In the late 1980s I took a train from Lima to the cold and bleak town of Huancayo in the Andes. Heavily armed police rode shotgun on a train that needed 69 switch- backs and would pass through the world's highest station at La Galerato (4,781 metres). White-coated officials supplied oxygen to those with breathing difficulties. The train ride was the bonus, but the historic town of Ayacucho was my goal. However, the presence of the guerrilla force, Sendero Luminoso (Shining Path), which was founded in Ayacucho, forced my return to Lima at that time. The movement's founder, Prof Abimael Guzman, is now incarcerated in a high-security prison in Lima. Across the city in another prison, the former president, Alberto Fujimori, who had waged all-out war against Shining Path, awaits trial on charges of kidnapping, murder and corruption. But such is the way of South America's politics.

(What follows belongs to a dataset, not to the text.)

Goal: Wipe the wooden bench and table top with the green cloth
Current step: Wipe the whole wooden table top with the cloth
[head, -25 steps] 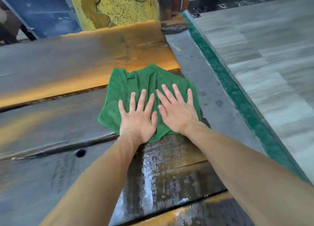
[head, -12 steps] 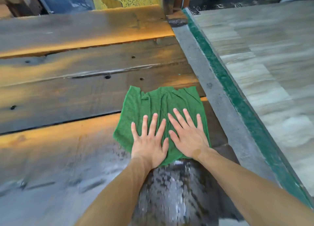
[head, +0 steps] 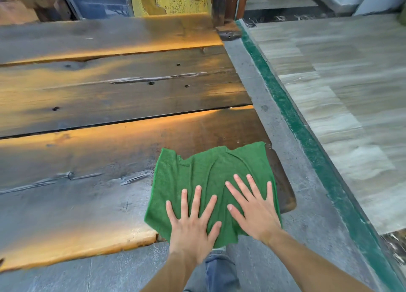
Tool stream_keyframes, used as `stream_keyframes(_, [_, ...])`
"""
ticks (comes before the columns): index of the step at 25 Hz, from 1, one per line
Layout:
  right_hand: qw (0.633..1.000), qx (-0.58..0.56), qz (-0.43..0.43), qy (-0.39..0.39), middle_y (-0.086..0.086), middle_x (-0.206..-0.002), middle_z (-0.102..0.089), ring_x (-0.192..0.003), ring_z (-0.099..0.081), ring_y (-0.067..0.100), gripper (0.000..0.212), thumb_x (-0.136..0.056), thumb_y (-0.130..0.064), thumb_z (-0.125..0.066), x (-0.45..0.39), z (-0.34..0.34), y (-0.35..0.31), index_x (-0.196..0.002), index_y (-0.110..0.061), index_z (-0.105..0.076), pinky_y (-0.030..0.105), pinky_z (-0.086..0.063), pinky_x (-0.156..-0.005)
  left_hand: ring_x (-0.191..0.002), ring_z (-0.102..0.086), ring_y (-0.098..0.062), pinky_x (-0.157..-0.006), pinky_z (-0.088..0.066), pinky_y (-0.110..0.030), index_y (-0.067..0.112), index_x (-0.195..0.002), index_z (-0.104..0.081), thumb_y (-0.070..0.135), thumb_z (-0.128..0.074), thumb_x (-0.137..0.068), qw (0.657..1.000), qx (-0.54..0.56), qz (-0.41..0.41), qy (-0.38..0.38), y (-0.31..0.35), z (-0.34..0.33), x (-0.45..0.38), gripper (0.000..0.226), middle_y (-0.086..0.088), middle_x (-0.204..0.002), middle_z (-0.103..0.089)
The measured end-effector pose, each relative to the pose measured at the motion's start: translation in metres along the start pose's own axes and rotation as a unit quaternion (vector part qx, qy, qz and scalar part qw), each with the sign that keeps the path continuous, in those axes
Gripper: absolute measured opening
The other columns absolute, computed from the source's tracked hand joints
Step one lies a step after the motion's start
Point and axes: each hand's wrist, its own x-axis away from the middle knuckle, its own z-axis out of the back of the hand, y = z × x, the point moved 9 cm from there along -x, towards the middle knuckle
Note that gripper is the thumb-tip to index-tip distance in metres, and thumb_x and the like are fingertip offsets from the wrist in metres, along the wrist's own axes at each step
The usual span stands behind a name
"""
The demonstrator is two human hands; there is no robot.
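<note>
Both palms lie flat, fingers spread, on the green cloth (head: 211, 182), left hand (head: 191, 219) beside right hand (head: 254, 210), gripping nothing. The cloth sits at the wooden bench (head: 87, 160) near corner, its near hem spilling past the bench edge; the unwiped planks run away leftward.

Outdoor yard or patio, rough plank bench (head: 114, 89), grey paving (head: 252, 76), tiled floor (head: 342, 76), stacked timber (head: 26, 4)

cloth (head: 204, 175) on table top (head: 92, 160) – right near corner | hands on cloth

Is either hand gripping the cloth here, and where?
Neither: left hand and right hand press flat on the green cloth's near half.
</note>
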Motion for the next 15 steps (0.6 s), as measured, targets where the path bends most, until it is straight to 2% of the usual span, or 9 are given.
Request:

Human Rights Watch estimates that 69,280 people died in the killing fields of Peru, with Shining Path responsible for the deaths of more than half.

My bus journey to Ayacucho was a spectacular climb to a dizzying 3,000 metres. The bottle of pisco I had brought to ease the discomfort of a long journey was largely forgotten. Known as the city of the churches, it seemed an unlikely place to spawn a terrorist organisation like Shining Path.

The oldest known evidence of human habitation, which corresponds to the paleolithic period (15,000 BC) has been found in Ayacucho. Here also great civilisations were formed, from the Huarpas to the Incas. In 1539, following the defeat of the Incas, the conquistador Francisco Pizzaro named the town San Juan de la Frontera de Huamanga. In 1824, Huamanga played a crucial role in Peruvian and South America independence, sealing it with the Battle of Ayacucho.

To commemorate the victory Simon Bolivar changed the name of Huamanga to Ayacucho. Perhaps Shining Path should have paid more attention to history and allowed me enjoy this extraordinary and wonderful region 20 years earlier.